A Sorrento il 25° Premio Penisola Sorrentina: “Sarà un’edizione a cuore aperto”

Con il claim “Bellezza in sicurezza” Sorrento diventa tappa nazionale per la cultura, l’audiovisivo e l’ambiente in era pandemica. Importante adesione dalla rappresentante del Governo con la delega al paesaggio e al cinema: Anna Laura Orrico, Sottosegretaria del Mibact.

 

Sorrento (Na), 19 ottobre 2020 – Sabato 24 ottobre  la città di Sorrento punta su “bellezza in sicurezza”,  accendendo i riflettori nazionali della 25a edizione del Premio “Penisola Sorrentina Arturo Esposito”, la storica kemesse promossa ed organizzata quest’anno con la collaborazione della Fondazione Sorrento e del Comune di Sorrento.

“Sarà una edizione a cuore aperto, dichiara il patron della manifestazione Mario Esposito. “Una testimonianza civile del mondo della cultura che, in piena pandemia, ha deciso di non fermarsi e di lanciare da Sorrento il proprio messaggio destinato alle istituzioni nazionali e al decisore pubblico. Non è il tempo di arrendersi o di aspettare. È il tempo di responsabilizzarsi civilmente, con il coraggio di combattere per costruire l’epoca del dopo Covid. Probabilmente la vita non sarà più quella di un tempo, e così la cultura ed il turismo. Tuttavia non deve passare il messaggio della rinuncia: è possibile declinare Bellezza e Sicurezza, Salute e Cultura”, conclude il direttore della kermesse

L’iniziativa si svolgerà nel rispetto dei protocolli anti-Covid. Sarà l’utilizzo delle nuove tecnologie digitali a consentire all’evento di espandersi e di essere vissuto in tutta la regione Campania e non solo.

L’iniziativa infatti, per il profilo culturale di rilievo, si fregia dell’Alto Patrocinio del Parlamento Europeo, del Mibact, della Regione Campania e della Città Metropolitana di Napoli.

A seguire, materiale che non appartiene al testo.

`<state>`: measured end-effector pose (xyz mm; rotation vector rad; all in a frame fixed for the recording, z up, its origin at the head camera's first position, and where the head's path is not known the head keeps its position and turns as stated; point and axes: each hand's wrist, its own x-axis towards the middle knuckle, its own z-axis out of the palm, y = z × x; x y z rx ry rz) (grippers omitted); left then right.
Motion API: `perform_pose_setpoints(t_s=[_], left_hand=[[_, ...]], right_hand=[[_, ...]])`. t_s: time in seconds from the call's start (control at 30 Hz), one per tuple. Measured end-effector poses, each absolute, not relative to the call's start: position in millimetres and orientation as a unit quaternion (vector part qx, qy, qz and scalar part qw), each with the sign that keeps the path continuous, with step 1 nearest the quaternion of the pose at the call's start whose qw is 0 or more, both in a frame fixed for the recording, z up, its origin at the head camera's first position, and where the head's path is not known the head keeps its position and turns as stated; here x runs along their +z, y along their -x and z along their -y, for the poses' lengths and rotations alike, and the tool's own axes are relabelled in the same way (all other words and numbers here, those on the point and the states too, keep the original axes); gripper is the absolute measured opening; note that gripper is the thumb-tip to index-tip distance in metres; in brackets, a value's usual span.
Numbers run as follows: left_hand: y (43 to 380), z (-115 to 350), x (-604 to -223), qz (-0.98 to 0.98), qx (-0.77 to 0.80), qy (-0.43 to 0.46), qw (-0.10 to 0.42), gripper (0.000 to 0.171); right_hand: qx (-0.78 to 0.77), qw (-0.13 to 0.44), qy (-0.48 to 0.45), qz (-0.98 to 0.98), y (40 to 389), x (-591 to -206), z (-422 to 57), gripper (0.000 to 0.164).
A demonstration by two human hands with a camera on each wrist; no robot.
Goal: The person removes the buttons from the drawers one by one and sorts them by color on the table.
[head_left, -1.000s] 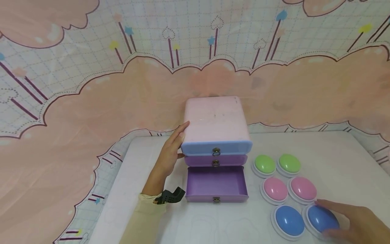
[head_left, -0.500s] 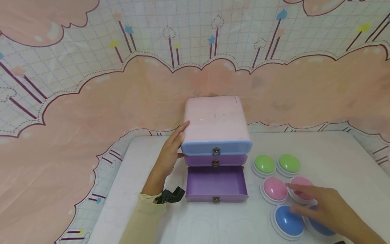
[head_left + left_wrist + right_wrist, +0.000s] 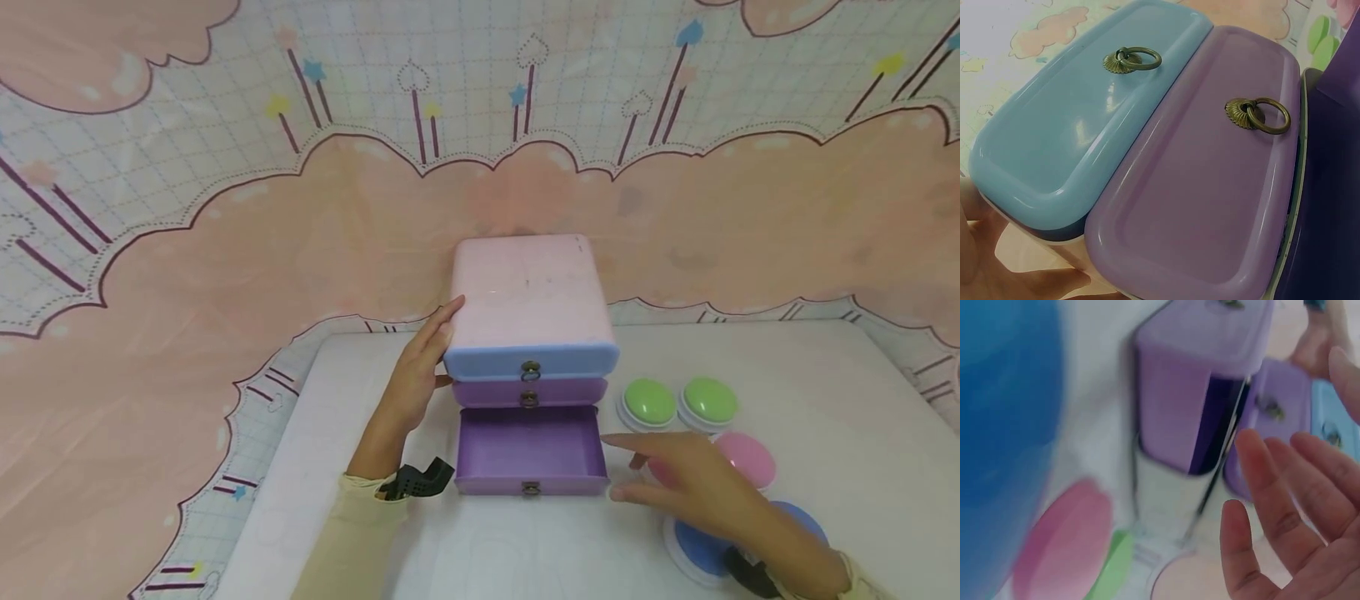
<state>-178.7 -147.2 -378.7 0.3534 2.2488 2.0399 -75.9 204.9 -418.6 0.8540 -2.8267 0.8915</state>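
Note:
A small chest of drawers with a pink top stands at the back of the table. Its light blue top drawer and purple middle drawer are closed, each with a brass ring pull. The purple bottom drawer is pulled out, and nothing shows inside it in the head view. My left hand rests against the chest's left side, fingers extended. Beside the pulled-out drawer's right wall hovers my right hand, fingers extended and holding nothing. In the right wrist view its fingers are spread apart.
Right of the chest are two green domed buttons with white bases. Pink domed buttons and blue domed buttons sit nearer, partly hidden by my right hand and forearm. A patterned cloth hangs behind the table.
My right hand has moved left and away from the blue buttons, over the pink ones, to the drawer's right side. The left hand stays on the chest.

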Motion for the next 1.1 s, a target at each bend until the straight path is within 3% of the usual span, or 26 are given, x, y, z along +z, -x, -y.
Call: perform_pose_setpoints(t_s=[0.17,0.47,0.7,1.1], left_hand=[[178.0,146.2,-377.5,-0.733,0.67,-0.113,0.042,0.045],[177.8,144.7,-375.8,-0.73,0.673,-0.108,0.041,0.046],[177.9,143.6,-375.0,-0.735,0.669,-0.107,0.041,0.046],[178.2,145.8,-376.2,-0.735,0.668,-0.109,0.041,0.046]], right_hand=[[0.288,0.0,-0.29,0.913,82.8,-413.5,-181.8,0.056],[0.28,0.049,-0.334,0.899,94.6,-426.9,-157.7,0.046],[0.309,0.017,-0.325,0.894,98.3,-434.0,-150.7,0.041],[0.332,-0.034,-0.323,0.886,100.7,-434.9,-144.5,0.012]])
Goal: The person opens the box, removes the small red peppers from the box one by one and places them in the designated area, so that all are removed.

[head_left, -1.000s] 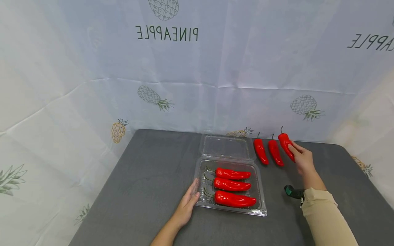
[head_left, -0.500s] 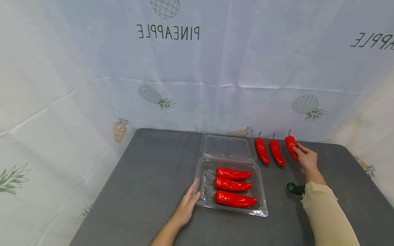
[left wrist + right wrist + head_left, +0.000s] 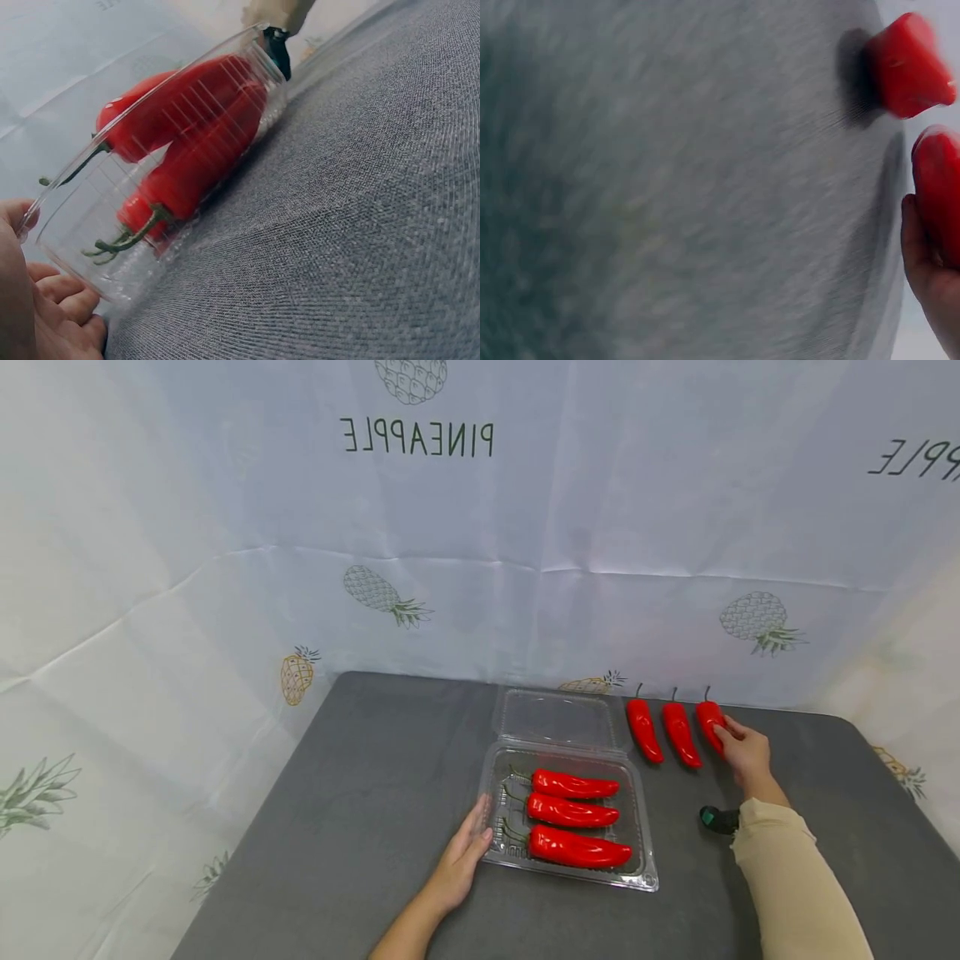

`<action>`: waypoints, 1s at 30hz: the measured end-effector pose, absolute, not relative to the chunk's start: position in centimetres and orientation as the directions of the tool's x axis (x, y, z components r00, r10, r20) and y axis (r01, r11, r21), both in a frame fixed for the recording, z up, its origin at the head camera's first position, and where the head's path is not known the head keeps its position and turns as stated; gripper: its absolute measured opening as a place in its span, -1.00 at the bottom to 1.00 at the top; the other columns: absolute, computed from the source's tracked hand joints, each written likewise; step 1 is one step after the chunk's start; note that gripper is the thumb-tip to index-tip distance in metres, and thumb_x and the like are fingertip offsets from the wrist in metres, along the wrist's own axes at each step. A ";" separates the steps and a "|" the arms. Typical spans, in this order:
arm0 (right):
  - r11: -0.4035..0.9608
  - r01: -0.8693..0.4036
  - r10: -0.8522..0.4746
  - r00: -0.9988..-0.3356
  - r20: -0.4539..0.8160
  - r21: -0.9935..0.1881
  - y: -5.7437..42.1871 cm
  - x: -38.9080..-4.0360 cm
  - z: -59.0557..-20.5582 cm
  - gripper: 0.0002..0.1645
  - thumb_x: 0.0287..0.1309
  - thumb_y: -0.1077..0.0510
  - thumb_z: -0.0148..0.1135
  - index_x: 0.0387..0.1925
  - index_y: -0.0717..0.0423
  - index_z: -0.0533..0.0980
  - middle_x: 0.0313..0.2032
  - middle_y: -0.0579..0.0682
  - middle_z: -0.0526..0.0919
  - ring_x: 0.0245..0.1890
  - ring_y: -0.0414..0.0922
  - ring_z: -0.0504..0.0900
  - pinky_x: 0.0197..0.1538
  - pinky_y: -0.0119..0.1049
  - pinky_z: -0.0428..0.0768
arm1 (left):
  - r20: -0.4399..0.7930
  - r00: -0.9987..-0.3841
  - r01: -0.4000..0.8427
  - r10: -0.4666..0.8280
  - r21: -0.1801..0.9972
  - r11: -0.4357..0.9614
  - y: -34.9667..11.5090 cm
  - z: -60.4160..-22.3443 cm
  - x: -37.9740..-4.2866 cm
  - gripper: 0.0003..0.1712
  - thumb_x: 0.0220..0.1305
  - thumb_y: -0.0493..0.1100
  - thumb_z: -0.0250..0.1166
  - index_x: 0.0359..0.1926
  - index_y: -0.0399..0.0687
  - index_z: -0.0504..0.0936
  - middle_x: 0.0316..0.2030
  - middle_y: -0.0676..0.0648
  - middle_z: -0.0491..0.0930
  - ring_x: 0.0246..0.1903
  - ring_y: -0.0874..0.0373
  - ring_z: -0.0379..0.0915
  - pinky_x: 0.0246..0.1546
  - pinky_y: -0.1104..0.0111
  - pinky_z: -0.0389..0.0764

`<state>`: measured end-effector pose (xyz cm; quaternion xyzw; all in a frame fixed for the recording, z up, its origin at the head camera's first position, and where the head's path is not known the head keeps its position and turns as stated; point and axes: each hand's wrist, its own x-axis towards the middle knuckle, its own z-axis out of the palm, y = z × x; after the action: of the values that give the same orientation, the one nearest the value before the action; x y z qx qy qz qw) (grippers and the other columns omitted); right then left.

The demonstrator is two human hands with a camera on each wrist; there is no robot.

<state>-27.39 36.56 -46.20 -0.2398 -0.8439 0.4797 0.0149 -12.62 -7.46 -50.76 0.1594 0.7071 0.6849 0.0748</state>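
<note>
My left hand grips the left edge of a clear plastic clamshell container. Its thumb lies over the rim in the left wrist view, with the fingers against the side wall. Three red chili peppers lie inside; the front pepper is the largest, their green stems facing left. At the back right my right hand pinches another red chili pepper, its stem pointing away from me. Left of it lie two more, a middle pepper and a left pepper. The right fingertips are partly hidden.
The open container lid lies flat behind its base. A dark strap sits at the right wrist. All of this is on a grey table, with a pineapple-printed curtain along its back edge.
My right hand has moved right and slightly down with the pepper, which now lies in line beside the other two. The left hand stays on the container; the view shifts slightly.
</note>
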 end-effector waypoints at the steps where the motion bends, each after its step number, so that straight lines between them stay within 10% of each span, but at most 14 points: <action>1: 0.457 0.385 0.418 -0.889 -0.189 -0.802 36.7 -27.4 -46.4 -0.34 0.35 -0.05 -0.15 0.37 0.12 0.03 0.37 0.33 0.08 0.35 0.22 0.10 0.33 0.04 0.24 | 0.116 -0.937 0.125 0.330 0.992 0.007 -7.4 -50.8 -12.6 -0.36 0.45 -0.20 -0.15 0.42 -0.35 -0.12 0.42 -0.33 -0.11 0.42 -0.18 -0.29 0.22 0.77 -0.11; 30: 0.647 0.334 0.334 -0.932 -0.139 -0.685 37.5 -27.2 -46.7 -0.32 0.41 -0.03 -0.34 0.36 0.34 -0.03 0.31 0.45 0.06 0.32 0.35 0.06 0.32 0.18 0.13 | 0.110 -0.937 0.117 0.331 0.993 0.001 -7.4 -50.7 -12.5 -0.36 0.45 -0.21 -0.14 0.41 -0.39 -0.12 0.42 -0.35 -0.15 0.42 -0.19 -0.30 0.21 0.78 -0.10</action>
<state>-27.15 37.51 -46.73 -0.1843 -0.9074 0.3777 0.0000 -12.51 -7.41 -50.71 0.1593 0.7032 0.6885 0.0775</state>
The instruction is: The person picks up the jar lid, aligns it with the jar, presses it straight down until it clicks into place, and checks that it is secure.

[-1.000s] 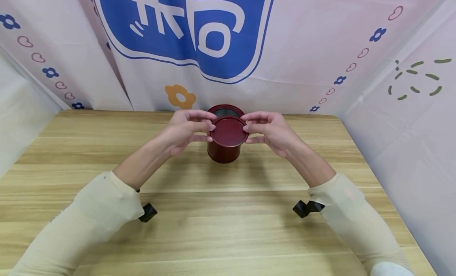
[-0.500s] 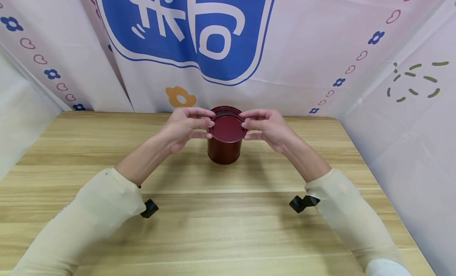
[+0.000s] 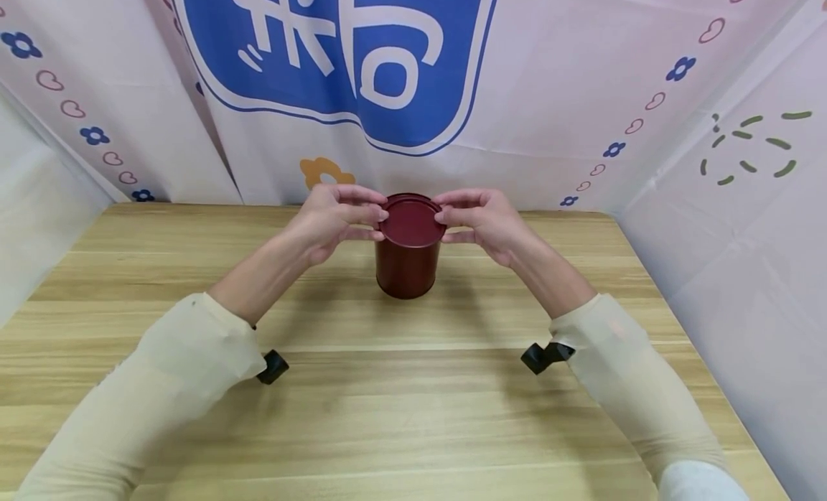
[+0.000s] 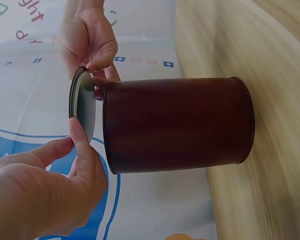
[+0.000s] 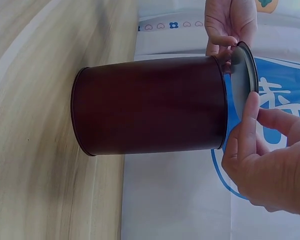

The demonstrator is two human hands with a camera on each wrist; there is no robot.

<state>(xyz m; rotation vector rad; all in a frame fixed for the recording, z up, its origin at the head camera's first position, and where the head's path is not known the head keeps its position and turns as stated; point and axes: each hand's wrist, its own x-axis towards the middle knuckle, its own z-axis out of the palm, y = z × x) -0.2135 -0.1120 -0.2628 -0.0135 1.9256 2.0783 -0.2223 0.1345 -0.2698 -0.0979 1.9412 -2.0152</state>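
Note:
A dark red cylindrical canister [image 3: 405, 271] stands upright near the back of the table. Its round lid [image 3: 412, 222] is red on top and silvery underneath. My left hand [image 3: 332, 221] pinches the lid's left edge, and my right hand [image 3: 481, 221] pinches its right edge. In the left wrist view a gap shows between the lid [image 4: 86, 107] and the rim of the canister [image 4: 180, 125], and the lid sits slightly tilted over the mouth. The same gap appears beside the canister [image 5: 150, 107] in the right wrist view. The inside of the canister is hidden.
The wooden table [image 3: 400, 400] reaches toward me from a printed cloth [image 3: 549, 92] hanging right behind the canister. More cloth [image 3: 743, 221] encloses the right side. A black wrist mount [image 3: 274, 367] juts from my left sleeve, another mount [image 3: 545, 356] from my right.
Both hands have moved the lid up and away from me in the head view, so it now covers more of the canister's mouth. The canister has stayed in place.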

La consegna dei premi per l’audiovisivo, lo spettacolo dal vivo, la letteratura avverrà ufficialmente al Teatro Tasso alla sera del sabato, mentre al mattino nella Sala Consiliare del Palazzo di Città si svolgerà il Simposio dedicato ad ambiente, turismo e cultura.

E cresce, di ora in ora, l’attesa per la conferenza stampa di presentazione ufficiale della “Carta di Sorrento”,  il manifesto ideato per celebrare i venticinque anni della kermesse: il documento programmatico sarà illustrato dal giurista Luigi Cerciello Renna e, attraverso venti punti, cercherà di delineare principi e strategie per un nuovo corso della governance ambientale e turistica nazionale.

Diverse ed importanti le adesioni e i partenariati: dall’artista Giuseppe Leone, al giornalista Roberto Napoletano; dal Sottosegretario per i beni e le attività culturali Anna Laura Orrico al Direttore generale per le politiche culturali ed il Turismo della Regione Campania Rosanna Romano.

Sorrento dimostra, ancora una volta, di essere vetrina internazionale dell’ospitalità, dell’eccellenza ed ora anche del pubblico dibattito nazionale sulla Bellezza nell’era difficilissima della pandemia.

Un nuovo marketing che punta a fare della cultura il volano dell’economia.

 

IL PROGRAMMA

Introdotto dal sindaco di Sorrento Massimo Coppola e dall’amministratore della Fondazione Sorrento Gateano Milano, la cerimonia stampa di presentazione della “Carta di Sorrento” è in programma a partire dalle ore 10.30  con la conduzione del patron dell’evento Mario Esposito.

L’evento vedrà gli interventi di: Luigi Cerciello Renna, docente di legislazione ambientale all’Università degli Studi di Roma4, Giampaolo D’Andrea, consigliere per gli affari istituzionali del Ministro Dario Franceschini, Patty L’Abbate, membro Commissione ambiente, territorio, e beni ambientali del Senato della Repubblica, Raffaele Lauro, segretario generale di Unimpresa, Roberto Napoletano, direttore del Quotidiano del Sud, Giuseppe Nargi, direttore regionale Campania, Basilicata, Calabria e Puglia Intesa Sanpaolo, Rosanna Romano, direttore generale Politiche Culturali e Turismo della Regione Campania, con le conclusioni del Sottosegretario al Ministero per i Beni, le Attività Culturali ed il Turismo, Anna Laura Orrico. Premi speciali a Luigi Cerciello Renna ed Antonino Siniscalchi.

Al pomeriggio i lavori del Premio proseguiranno nel teatro comunale Tasso di Sorrento con la consegna dei riconoscimenti della venticinquesima edizione per il sistema culturale, l’audiovisivo e lo spettacolo dal vivo.